-- Work to complete --
What do the lines from the top of the data through the line with "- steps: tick" say? Quote them exactly and include both ends.

-- Data excerpt --
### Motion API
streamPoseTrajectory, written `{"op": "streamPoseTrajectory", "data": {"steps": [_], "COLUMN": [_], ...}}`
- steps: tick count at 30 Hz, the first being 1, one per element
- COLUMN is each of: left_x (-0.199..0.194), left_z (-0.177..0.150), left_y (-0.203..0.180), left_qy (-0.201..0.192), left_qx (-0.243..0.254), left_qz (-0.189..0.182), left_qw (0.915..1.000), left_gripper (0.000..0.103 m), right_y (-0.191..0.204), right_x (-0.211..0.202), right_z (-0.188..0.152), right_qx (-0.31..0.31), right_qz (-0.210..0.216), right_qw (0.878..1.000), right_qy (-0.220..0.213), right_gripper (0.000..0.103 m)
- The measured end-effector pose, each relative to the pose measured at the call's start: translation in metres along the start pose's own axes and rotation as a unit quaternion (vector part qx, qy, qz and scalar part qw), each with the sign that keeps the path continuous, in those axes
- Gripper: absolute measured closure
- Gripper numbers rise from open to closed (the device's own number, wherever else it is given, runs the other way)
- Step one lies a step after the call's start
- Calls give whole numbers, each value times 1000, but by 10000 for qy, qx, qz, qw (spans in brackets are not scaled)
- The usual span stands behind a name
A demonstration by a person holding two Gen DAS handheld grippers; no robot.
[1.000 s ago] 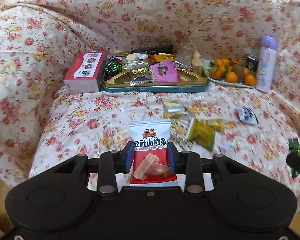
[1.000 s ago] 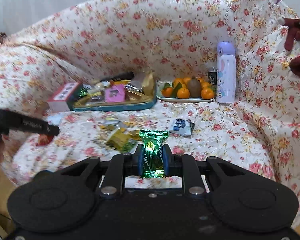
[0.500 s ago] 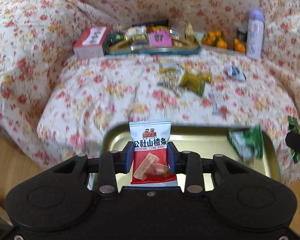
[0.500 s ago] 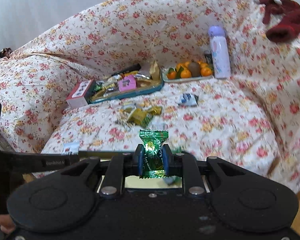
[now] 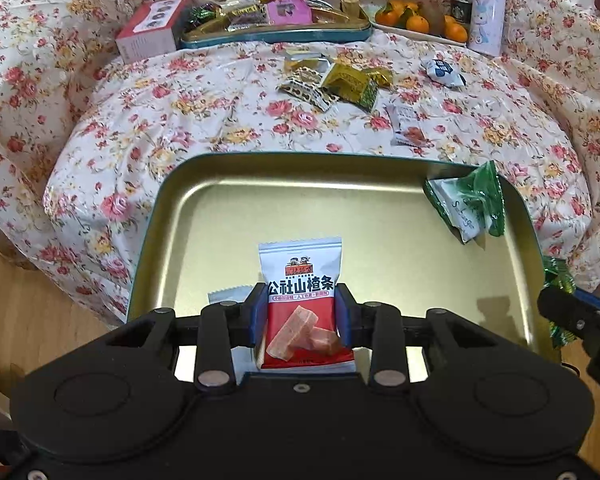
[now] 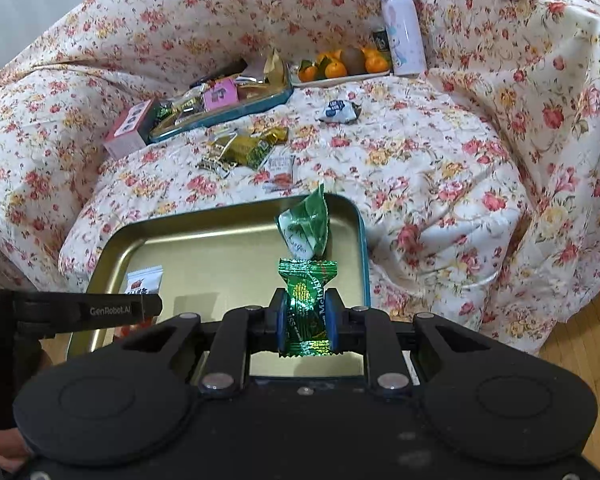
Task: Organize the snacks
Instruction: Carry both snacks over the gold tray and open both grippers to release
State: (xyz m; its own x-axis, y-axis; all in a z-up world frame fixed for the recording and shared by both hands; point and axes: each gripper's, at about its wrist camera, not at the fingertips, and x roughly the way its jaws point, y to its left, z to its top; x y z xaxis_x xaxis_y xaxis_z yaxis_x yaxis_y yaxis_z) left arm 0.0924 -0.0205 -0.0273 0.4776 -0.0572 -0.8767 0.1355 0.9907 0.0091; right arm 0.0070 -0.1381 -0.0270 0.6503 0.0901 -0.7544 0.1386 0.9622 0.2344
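Observation:
My left gripper [image 5: 301,312] is shut on a red-and-white hawthorn snack packet [image 5: 302,280], held over the near part of a gold tray with a teal rim [image 5: 308,208]. A green-and-white packet [image 5: 470,206] lies in the tray's far right corner. A white wrapper [image 5: 226,294] shows behind my left finger. My right gripper [image 6: 305,320] is shut on a shiny green candy [image 6: 306,300] over the same tray [image 6: 204,248], near its right side. The left gripper [image 6: 84,312] with its packet [image 6: 144,278] shows at the left of the right wrist view.
Loose gold and green wrappers [image 5: 336,80], a blue-white packet [image 5: 442,72] and a small packet [image 5: 406,126] lie on the floral sofa. At the back stand a second tray full of snacks [image 5: 276,28], a red box [image 5: 150,34], oranges [image 5: 416,22] and a lilac bottle [image 5: 486,8].
Both grippers have pulled back from the sofa seat and now hang over the near gold tray, each still holding its snack. The tray has come fully into view.

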Motion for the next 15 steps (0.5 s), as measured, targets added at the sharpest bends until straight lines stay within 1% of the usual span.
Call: {"op": "streamPoseTrajectory", "data": {"steps": [5,8,12,15], "left_x": [1,-1,-3,-5], "left_z": [-1,-2,-3,-4], "left_y": [0,1,3,3], "left_qy": [38,20,-2,-58], "left_qx": [-6,-7,-63,-66], "left_qz": [-27,-45,-181,-144], "left_qw": [10000,10000,9998,9999], "left_gripper": [59,56,56,56], "right_y": [5,8,9,10], "right_x": [2,2,1,2], "right_z": [1,3,6,6], "right_qx": [-81,-166,-239,-285], "right_qz": [45,62,103,87], "right_qw": [10000,9998,9997,9995], "right_qy": [18,-14,-44,-56], "right_gripper": [82,82,82,81]}}
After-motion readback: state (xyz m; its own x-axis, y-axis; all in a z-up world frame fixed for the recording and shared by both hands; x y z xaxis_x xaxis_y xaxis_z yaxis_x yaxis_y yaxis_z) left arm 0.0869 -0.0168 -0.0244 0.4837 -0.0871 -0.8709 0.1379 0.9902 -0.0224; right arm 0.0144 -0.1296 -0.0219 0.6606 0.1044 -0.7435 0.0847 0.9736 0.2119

-- Task response --
### Motion API
streamPoseTrajectory, written `{"op": "streamPoseTrajectory", "data": {"steps": [_], "COLUMN": [_], ...}}`
- steps: tick count at 30 Hz, the first being 1, one per element

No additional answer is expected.